PostgreSQL Vacuuming: An Introduction for Busy Devs
Published on
If you have interacted with PostgreSQL at any point in your developer career, you have met it: The autovacuum daemon. It fires up every now and then, consumes resources, and disappears again, without telling you what it did, and why it ran in the first place. In this post, I would like to give an idea of what vacuuming is, what the autovacuum daemon does, and how you can become friends with it.
What is vacuuming?
The concept of vacuuming has to do with the way PostgreSQL implements certain RDBMS features. A modern RDBMS has to offer concurrency control for transactions. That is, different transactions have to be able to see different views of the data, depending on which statements they have already executed. This concept is called transaction isolation, and constitutes the I in ACID. Some rows might be edited by a transaction, changing certain fields, whereas others might be deleted in one while they are still available in others. Furthermore, each transaction can be rolled back, leading to undoing of the changes made by the transaction. The management of data state is complicated by the fact that an RDBMS has to keep the storage of the table and any indexes on a table intact while managing data visibility. It cannot just go ahead and modify data on the primary data structures; this would lead to an invalid state.

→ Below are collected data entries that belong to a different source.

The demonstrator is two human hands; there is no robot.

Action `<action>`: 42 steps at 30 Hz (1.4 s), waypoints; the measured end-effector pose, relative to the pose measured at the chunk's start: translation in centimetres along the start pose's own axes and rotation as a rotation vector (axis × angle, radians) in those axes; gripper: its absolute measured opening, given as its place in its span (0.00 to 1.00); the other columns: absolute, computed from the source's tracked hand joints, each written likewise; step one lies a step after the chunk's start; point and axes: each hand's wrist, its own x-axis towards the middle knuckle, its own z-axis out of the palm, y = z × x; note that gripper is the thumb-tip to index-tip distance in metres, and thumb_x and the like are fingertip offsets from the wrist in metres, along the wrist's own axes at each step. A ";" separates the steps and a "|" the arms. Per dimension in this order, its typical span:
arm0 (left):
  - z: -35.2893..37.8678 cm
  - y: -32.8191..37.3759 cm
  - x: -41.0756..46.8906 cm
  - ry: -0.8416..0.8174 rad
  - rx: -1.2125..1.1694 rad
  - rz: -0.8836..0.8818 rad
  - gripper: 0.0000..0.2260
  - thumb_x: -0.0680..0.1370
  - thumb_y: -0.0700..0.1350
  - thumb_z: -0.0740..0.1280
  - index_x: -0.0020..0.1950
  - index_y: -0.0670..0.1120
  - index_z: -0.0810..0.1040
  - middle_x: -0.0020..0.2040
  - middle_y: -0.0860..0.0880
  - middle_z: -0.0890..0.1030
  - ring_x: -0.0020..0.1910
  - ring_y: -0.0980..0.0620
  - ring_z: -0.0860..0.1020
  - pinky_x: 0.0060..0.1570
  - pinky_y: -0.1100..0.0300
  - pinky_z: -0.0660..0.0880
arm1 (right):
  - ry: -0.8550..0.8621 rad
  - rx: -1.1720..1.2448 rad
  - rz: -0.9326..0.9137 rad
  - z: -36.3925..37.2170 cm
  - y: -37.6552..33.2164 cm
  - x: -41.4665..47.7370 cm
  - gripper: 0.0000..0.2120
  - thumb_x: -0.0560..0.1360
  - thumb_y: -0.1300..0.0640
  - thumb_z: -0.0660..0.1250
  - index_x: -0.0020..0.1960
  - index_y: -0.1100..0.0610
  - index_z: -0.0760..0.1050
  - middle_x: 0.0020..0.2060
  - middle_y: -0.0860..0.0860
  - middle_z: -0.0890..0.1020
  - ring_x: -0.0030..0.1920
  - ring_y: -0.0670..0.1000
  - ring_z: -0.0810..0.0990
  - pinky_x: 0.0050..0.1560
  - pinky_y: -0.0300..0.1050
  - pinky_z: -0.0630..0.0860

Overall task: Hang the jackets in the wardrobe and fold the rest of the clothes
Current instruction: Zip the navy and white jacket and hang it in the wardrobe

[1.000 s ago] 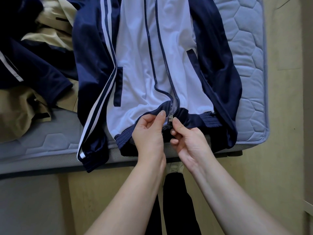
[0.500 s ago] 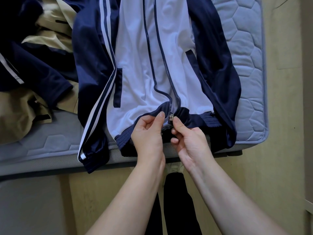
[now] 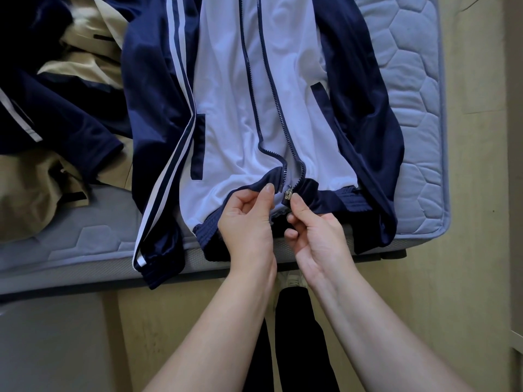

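Starting nearest the camera, I note dark trouser legs (image 3: 294,335) and a pale shoe (image 3: 291,279) on the beige floor (image 3: 452,278), with both bare forearms reaching forward above them. Left hand (image 3: 249,222): fingers curled, thumb and forefinger pinching the navy hem of the jacket (image 3: 235,108) just left of the zipper. Right hand (image 3: 314,236): fingers curled, thumb tip touching the metal zipper slider (image 3: 287,196), pinching the hem on the right side of it. The slider sits at the bottom of the zipper, and the two rows of teeth stand apart above it. The jacket, white in the body with navy sleeves and white stripes, lies spread on the blue quilted mattress (image 3: 410,94), its hem at the near edge and one cuff hanging over that edge. Farther left on the mattress lies a pile of clothes (image 3: 56,108), navy and beige, touching the jacket's sleeve.
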 end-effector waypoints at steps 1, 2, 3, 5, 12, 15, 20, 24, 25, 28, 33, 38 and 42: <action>0.0 0.0 0.0 -0.002 0.000 0.003 0.09 0.73 0.38 0.72 0.36 0.45 0.74 0.29 0.53 0.77 0.33 0.55 0.76 0.39 0.62 0.74 | 0.006 -0.002 0.000 0.1 0.0 0.0 0.11 0.73 0.66 0.70 0.36 0.57 0.72 0.29 0.49 0.78 0.27 0.42 0.74 0.22 0.34 0.64; 0.0 0.0 0.0 -0.004 -0.001 0.006 0.09 0.73 0.38 0.72 0.37 0.44 0.74 0.30 0.52 0.77 0.34 0.54 0.75 0.39 0.61 0.73 | 0.009 -0.005 0.000 0.1 0.0 0.0 0.11 0.73 0.65 0.70 0.36 0.57 0.71 0.29 0.49 0.79 0.27 0.42 0.74 0.22 0.34 0.65; -0.1 0.0 0.0 -0.006 0.000 0.007 0.09 0.73 0.38 0.72 0.37 0.44 0.74 0.30 0.52 0.76 0.34 0.54 0.74 0.39 0.61 0.72 | 0.010 -0.008 0.000 0.1 0.0 0.0 0.11 0.73 0.65 0.70 0.36 0.57 0.71 0.29 0.49 0.79 0.27 0.42 0.74 0.22 0.34 0.65; -0.2 -0.1 0.1 -0.008 0.003 0.006 0.08 0.73 0.39 0.72 0.38 0.44 0.74 0.29 0.52 0.75 0.32 0.55 0.73 0.36 0.63 0.72 | 0.008 -0.007 0.002 0.2 0.1 0.0 0.10 0.73 0.65 0.70 0.37 0.57 0.71 0.29 0.49 0.78 0.27 0.42 0.74 0.22 0.34 0.65; -0.3 0.0 0.1 -0.012 -0.008 0.013 0.10 0.74 0.37 0.71 0.36 0.44 0.73 0.26 0.55 0.76 0.27 0.60 0.74 0.32 0.69 0.72 | 0.017 -0.007 -0.008 0.3 0.5 0.0 0.10 0.73 0.65 0.70 0.37 0.58 0.71 0.30 0.50 0.78 0.27 0.42 0.74 0.22 0.34 0.65; -0.2 0.1 0.1 -0.019 -0.031 0.008 0.10 0.74 0.37 0.71 0.36 0.44 0.72 0.26 0.55 0.77 0.27 0.60 0.75 0.33 0.68 0.73 | 0.019 -0.013 -0.011 0.4 0.8 -0.1 0.10 0.73 0.65 0.71 0.36 0.57 0.72 0.31 0.51 0.78 0.27 0.43 0.74 0.22 0.34 0.65; -0.2 0.4 -0.1 -0.022 -0.007 0.005 0.10 0.74 0.38 0.71 0.37 0.43 0.73 0.27 0.54 0.76 0.28 0.59 0.74 0.32 0.68 0.72 | 0.008 0.024 -0.022 0.7 0.9 -0.2 0.10 0.73 0.65 0.70 0.36 0.58 0.72 0.29 0.50 0.76 0.26 0.42 0.73 0.22 0.33 0.65; -0.5 0.5 0.2 -0.036 0.114 0.069 0.10 0.73 0.39 0.72 0.36 0.44 0.74 0.27 0.55 0.75 0.29 0.59 0.74 0.32 0.67 0.72 | 0.056 0.040 -0.043 1.0 0.8 -0.2 0.13 0.73 0.65 0.71 0.34 0.56 0.71 0.26 0.49 0.76 0.25 0.42 0.73 0.22 0.33 0.65; -0.6 0.5 0.3 -0.045 0.168 0.092 0.10 0.73 0.40 0.73 0.35 0.45 0.74 0.28 0.54 0.76 0.30 0.58 0.74 0.33 0.66 0.72 | 0.070 0.037 -0.056 1.1 0.7 -0.1 0.13 0.73 0.65 0.71 0.34 0.56 0.70 0.25 0.49 0.76 0.25 0.42 0.73 0.22 0.33 0.65; -1.2 0.4 0.6 -0.076 0.286 0.155 0.12 0.72 0.41 0.74 0.33 0.48 0.74 0.30 0.52 0.77 0.32 0.55 0.74 0.34 0.61 0.72 | 0.098 0.021 -0.090 1.2 0.2 0.2 0.14 0.73 0.65 0.71 0.34 0.57 0.69 0.23 0.48 0.76 0.23 0.41 0.72 0.21 0.32 0.64; -2.0 0.4 1.4 -0.121 0.369 0.195 0.12 0.72 0.38 0.73 0.32 0.47 0.74 0.28 0.53 0.75 0.27 0.60 0.72 0.29 0.68 0.70 | 0.126 -0.040 -0.093 1.1 0.5 0.6 0.15 0.73 0.65 0.71 0.32 0.56 0.69 0.23 0.48 0.75 0.24 0.42 0.71 0.21 0.32 0.63; -3.3 -0.2 1.3 -0.166 0.401 0.151 0.11 0.73 0.37 0.72 0.34 0.44 0.73 0.26 0.55 0.73 0.25 0.61 0.71 0.29 0.69 0.68 | 0.052 -0.812 0.005 -0.7 -1.2 0.3 0.12 0.77 0.48 0.65 0.42 0.56 0.74 0.31 0.47 0.81 0.26 0.45 0.72 0.27 0.38 0.67; -3.9 -0.3 1.0 -0.176 0.377 0.149 0.10 0.73 0.37 0.71 0.35 0.44 0.74 0.25 0.57 0.73 0.25 0.62 0.70 0.29 0.72 0.68 | -0.004 -1.267 -0.625 -0.1 -5.0 0.2 0.10 0.75 0.51 0.64 0.36 0.53 0.77 0.29 0.43 0.78 0.31 0.41 0.73 0.34 0.34 0.69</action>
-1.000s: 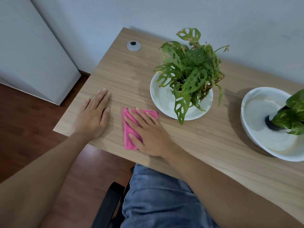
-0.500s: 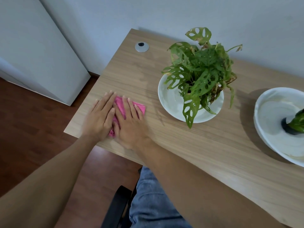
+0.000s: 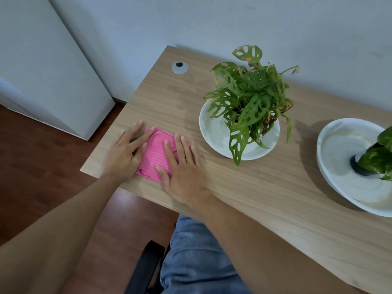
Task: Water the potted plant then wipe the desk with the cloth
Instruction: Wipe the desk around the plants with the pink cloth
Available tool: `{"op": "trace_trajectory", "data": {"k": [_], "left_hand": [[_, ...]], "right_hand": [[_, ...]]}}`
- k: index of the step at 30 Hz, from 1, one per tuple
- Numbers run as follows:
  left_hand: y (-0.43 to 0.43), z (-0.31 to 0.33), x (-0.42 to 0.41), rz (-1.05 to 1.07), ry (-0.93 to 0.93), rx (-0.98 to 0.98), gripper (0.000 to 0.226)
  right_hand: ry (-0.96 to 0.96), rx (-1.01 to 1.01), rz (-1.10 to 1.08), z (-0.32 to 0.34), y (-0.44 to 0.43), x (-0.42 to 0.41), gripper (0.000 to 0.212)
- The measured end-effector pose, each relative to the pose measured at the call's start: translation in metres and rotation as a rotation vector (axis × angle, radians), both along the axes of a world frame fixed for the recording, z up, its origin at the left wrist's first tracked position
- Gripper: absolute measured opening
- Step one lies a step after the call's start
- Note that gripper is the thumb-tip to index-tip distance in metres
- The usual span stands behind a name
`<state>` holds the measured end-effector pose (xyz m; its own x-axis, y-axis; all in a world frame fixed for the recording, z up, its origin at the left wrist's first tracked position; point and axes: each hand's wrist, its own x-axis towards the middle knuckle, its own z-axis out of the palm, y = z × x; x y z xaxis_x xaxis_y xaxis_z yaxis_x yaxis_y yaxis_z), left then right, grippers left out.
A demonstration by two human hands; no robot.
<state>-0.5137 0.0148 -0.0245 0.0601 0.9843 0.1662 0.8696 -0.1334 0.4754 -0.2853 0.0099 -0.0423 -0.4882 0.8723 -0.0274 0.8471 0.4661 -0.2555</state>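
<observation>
A pink ribbed cloth (image 3: 156, 152) lies flat near the desk's (image 3: 265, 187) front left corner. My left hand (image 3: 125, 153) rests flat on the desk, fingers spread, touching the cloth's left edge. My right hand (image 3: 182, 166) presses flat on the cloth's right part, fingers apart, and hides that side. A leafy green plant with holed leaves (image 3: 250, 100) stands in a wide white pot (image 3: 214, 132) just right of the cloth.
A second white pot (image 3: 339, 149) with a dark-leaved plant (image 3: 379, 155) sits at the right edge. A silver cable grommet (image 3: 180, 67) is at the desk's back left. A white cabinet (image 3: 53, 66) stands left over wood floor. My lap and a chair arm (image 3: 146, 270) are below.
The right hand slid the cloth left until it met the left hand, then moved slightly right, uncovering the middle of the cloth. The view shifted so the plants sit further right.
</observation>
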Motion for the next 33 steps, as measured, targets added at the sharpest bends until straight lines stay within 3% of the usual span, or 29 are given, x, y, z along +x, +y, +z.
{"op": "trace_trajectory", "data": {"k": [4,7,10,13,16,22,33], "left_hand": [[-0.001,0.001,0.003,0.017,0.007,-0.024,0.051],[0.003,0.014,0.009,0.088,-0.097,-0.11,0.047],[0.004,0.031,0.026,0.172,-0.073,-0.226,0.067],[-0.008,0.037,0.061,0.183,0.029,-0.098,0.077],[-0.026,0.028,0.103,0.023,0.01,0.028,0.067],[-0.054,0.008,0.185,-0.28,-0.036,0.069,0.067],[-0.03,-0.001,0.283,-0.482,0.018,0.049,0.056]], "right_hand": [[0.007,-0.006,0.051,0.006,-0.004,0.032,0.083],[0.013,-0.001,0.049,0.009,-0.018,0.062,0.081],[0.004,0.026,0.043,0.009,-0.037,0.097,0.077],[-0.023,0.029,0.056,0.009,-0.051,0.13,0.073],[-0.039,0.062,0.015,0.01,-0.059,0.157,0.071],[-0.08,0.035,-0.155,0.012,-0.064,0.218,0.072],[-0.114,0.038,-0.409,0.018,-0.045,0.32,0.073]]}}
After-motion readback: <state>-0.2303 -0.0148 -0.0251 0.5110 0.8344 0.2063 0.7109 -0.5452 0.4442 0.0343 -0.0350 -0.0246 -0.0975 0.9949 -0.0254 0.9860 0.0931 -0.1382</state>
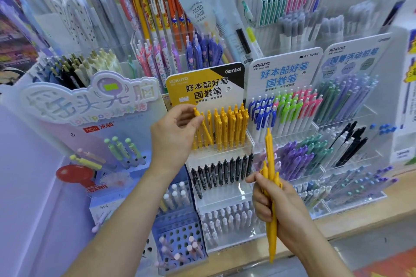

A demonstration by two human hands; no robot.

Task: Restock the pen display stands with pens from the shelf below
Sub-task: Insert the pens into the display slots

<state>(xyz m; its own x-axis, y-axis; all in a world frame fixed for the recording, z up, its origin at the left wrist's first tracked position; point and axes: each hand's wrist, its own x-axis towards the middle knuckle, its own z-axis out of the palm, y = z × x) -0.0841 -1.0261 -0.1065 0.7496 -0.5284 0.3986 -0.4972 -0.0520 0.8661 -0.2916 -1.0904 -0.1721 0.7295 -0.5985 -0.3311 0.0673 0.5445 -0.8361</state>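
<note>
A clear tiered stand with a yellow header card holds a top row of yellow pens, a row of black pens and white pens below. My left hand pinches one yellow pen, tilted, at the left end of the top row. My right hand grips a bundle of yellow pens upright in front of the stand.
To the right stand two more tiered displays with blue, green, pink pens and purple, teal, black pens. A pastel lollipop-pen display is at the left. Racks of hanging pens fill the back. A wooden shelf edge runs below.
</note>
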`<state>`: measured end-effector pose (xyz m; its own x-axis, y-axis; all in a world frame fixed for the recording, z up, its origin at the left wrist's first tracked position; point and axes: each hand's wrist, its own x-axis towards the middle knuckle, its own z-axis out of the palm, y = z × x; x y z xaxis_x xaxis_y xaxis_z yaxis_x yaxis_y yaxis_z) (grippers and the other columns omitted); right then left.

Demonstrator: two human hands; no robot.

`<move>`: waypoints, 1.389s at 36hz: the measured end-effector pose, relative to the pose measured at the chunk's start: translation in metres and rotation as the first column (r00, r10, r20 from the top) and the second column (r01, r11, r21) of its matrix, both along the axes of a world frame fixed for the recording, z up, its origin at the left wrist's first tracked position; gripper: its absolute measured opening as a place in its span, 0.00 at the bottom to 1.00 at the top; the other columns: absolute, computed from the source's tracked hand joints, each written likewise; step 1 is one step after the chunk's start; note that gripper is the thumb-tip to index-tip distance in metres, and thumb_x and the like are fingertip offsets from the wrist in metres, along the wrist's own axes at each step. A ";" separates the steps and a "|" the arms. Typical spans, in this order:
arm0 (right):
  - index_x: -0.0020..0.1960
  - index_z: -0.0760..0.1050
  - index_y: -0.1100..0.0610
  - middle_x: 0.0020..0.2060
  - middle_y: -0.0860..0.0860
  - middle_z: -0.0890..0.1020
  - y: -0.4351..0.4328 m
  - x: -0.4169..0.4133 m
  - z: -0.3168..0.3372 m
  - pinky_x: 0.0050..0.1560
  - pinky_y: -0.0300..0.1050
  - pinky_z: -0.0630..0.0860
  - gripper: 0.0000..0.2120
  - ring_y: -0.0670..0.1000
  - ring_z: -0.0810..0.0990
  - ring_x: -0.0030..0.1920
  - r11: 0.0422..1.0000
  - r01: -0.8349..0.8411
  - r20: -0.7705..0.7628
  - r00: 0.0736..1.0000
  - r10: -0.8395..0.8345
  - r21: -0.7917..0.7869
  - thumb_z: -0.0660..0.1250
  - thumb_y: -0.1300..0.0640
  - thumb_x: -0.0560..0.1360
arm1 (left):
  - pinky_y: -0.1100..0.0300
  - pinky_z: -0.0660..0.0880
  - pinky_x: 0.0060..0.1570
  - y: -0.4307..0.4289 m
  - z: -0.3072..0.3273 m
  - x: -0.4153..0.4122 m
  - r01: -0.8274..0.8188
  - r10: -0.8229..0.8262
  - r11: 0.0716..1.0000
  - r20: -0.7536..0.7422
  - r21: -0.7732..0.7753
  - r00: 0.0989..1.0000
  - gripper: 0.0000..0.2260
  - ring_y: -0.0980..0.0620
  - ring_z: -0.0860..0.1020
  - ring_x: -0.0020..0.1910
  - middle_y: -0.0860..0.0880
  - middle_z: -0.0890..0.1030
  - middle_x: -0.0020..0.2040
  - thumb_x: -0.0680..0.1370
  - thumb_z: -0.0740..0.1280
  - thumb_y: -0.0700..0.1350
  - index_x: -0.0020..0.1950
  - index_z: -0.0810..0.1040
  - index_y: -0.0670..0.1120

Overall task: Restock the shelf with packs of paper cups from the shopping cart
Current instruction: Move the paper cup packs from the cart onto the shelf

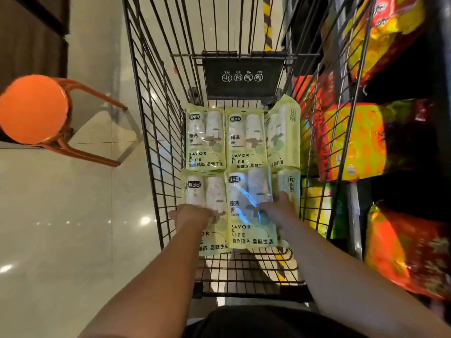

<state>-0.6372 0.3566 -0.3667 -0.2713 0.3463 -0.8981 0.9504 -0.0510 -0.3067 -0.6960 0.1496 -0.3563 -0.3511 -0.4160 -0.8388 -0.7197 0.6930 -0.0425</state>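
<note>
Several pale green packs of paper cups lie flat in the black wire shopping cart (156, 123). My left hand (192, 215) reaches down onto the near left pack (203, 193) and grips it around its middle. My right hand (277, 208) grips the right edge of the near middle pack (246, 208), fingers across its shiny front and thumb at its side. Three more packs, such as the far left pack (205, 139), lie in the far row. One further pack (290, 184) stands on edge beside my right hand.
Dark shelves on the right hold red, orange and yellow snack bags (353, 142), right beside the cart. An orange round stool (34, 109) stands on the pale tiled floor at the left. The cart's folded child seat flap (242, 76) is at the far end.
</note>
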 end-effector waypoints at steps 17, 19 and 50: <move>0.81 0.42 0.52 0.79 0.56 0.59 -0.024 0.017 0.022 0.72 0.53 0.65 0.59 0.60 0.63 0.76 0.981 -0.176 -0.116 0.976 0.185 0.083 0.82 0.54 0.67 | 0.50 0.80 0.47 0.040 0.020 0.011 0.112 -0.091 0.980 -0.131 0.162 0.987 0.43 0.41 0.81 0.53 0.41 0.78 0.60 0.65 0.83 0.54 0.67 0.56 0.47; 0.81 0.41 0.52 0.80 0.55 0.56 -0.029 0.020 0.021 0.76 0.55 0.62 0.61 0.58 0.59 0.78 0.981 -0.183 -0.127 0.973 0.191 0.069 0.83 0.51 0.65 | 0.52 0.80 0.47 0.048 0.015 0.021 0.142 -0.116 0.973 -0.147 0.184 0.982 0.41 0.39 0.81 0.53 0.38 0.78 0.60 0.68 0.82 0.50 0.66 0.54 0.48; 0.81 0.46 0.44 0.74 0.49 0.68 -0.013 0.053 0.214 0.73 0.53 0.66 0.59 0.56 0.69 0.72 0.993 -0.118 -0.434 0.895 0.105 -0.003 0.82 0.50 0.63 | 0.44 0.82 0.48 -0.063 0.217 0.036 0.345 -0.016 0.820 -0.585 0.457 0.811 0.37 0.49 0.84 0.46 0.51 0.82 0.52 0.66 0.83 0.45 0.63 0.62 0.55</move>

The solution implemented by PostgreSQL is called Multi-version Concurrency
Control
(MVCC).
The basic idea is to mark rows according to the transactions which are affecting
them, and manage visibility accordingly. Each transaction gets an ID from a
simple 32 bit integer sequence. Rows are then marked with this ID regarding
which transaction last modified or deleted them. These marks are stored in the
xmin
and xmax
columns which are normally hidden, but visible if explicitly
queried for. Using the sample tables from the previous post on PostgreSQL
performance,
we can insert some data, and then see the transaction ID’s:
BEGIN TRANSACTION;
SELECT txid_current(); -- prints the current transaction id
INSERT INTO person (first_name, last_name) VALUES ('Hercule', 'Poirot');
COMMIT TRANSACTION;
On my computer, the SELECT txid_current();
statement prints out 156078
. When we query the columns xmin
and xmax
, we can see the following values:
test=# SELECT xmin, xmax, first_name, last_name FROM person;
xmin | xmax | first_name | last_name
--------+------+------------+-----------
156078 | 0 | Hercule | Poirot
(1 row)
As you can see, the xmin
column of the relevant row is set to the ID of the
transaction in which it was commited. xmin
can be interpreted as the lowest
transaction ID that can see this column. Any transactions that have been started
beforehand, and thus have lower ID, cannot see this row. The meaning of the
xmax
column is the exact opposite. This column is set to the ID of the
transaction that deletes this row; any transactions that come after it cannot
see the row. Essentially, for a transaction to see a row, the relationship xmin
< current_txid < xmax
should hold. There are two more columns (cmin
and
cmax
) that are used for tracking rows per cursor state, but the details are
not relevant here. For details of the algorithm, have a look at these
slides.
MVCC is not the only method for RDBMS concurrency control; other databases use other mechanisms, such as rollback segments in Oracle or MySQL. These are like blocks of work which, when a transaction fails, are undone on rollback or in the next read that refers to those blocks. The advantage of MVCC compared to other methods is that rolling back a transaction has minimal cost. There is no cleanup that has to be done when a rollback happens; the memory and processor load is the same as the commit case.
Enter VACUUM
The disadvantage of MVCC is the topic of this post: The necessity of vacuuming. The primary purpose of vacuuming is as a garbage collector. Since PostgreSQL does not remove any rows from physical storage when they are updated or deleted, after some time (depending on the frequency of update and delete activity in the database), the database will be occupying a lot of essentially unused disk space. Garbage collection is not the only purpose of vacuuming, though. Two related things are visibility map and transaction ID wraparound. Visibility maps are PostgreSQL’s way of avoiding unnecessary trips to the heap, where the actual row data is stored. When a query finds rows in an index, PostgreSQL has to check whether these rows are visible, i.e. not already deleted and to be vacuumed, by fetching the data from the heap. This IO trip is avoided using visibility maps that record which pages on the heap have only visible data. If a page is on this map, PostgreSQL does not have to visit it to ensure visibility. As a side note, the visibility map is the reason it took Postgresql longer to implement index-only scans, which are possible only since version 9.2.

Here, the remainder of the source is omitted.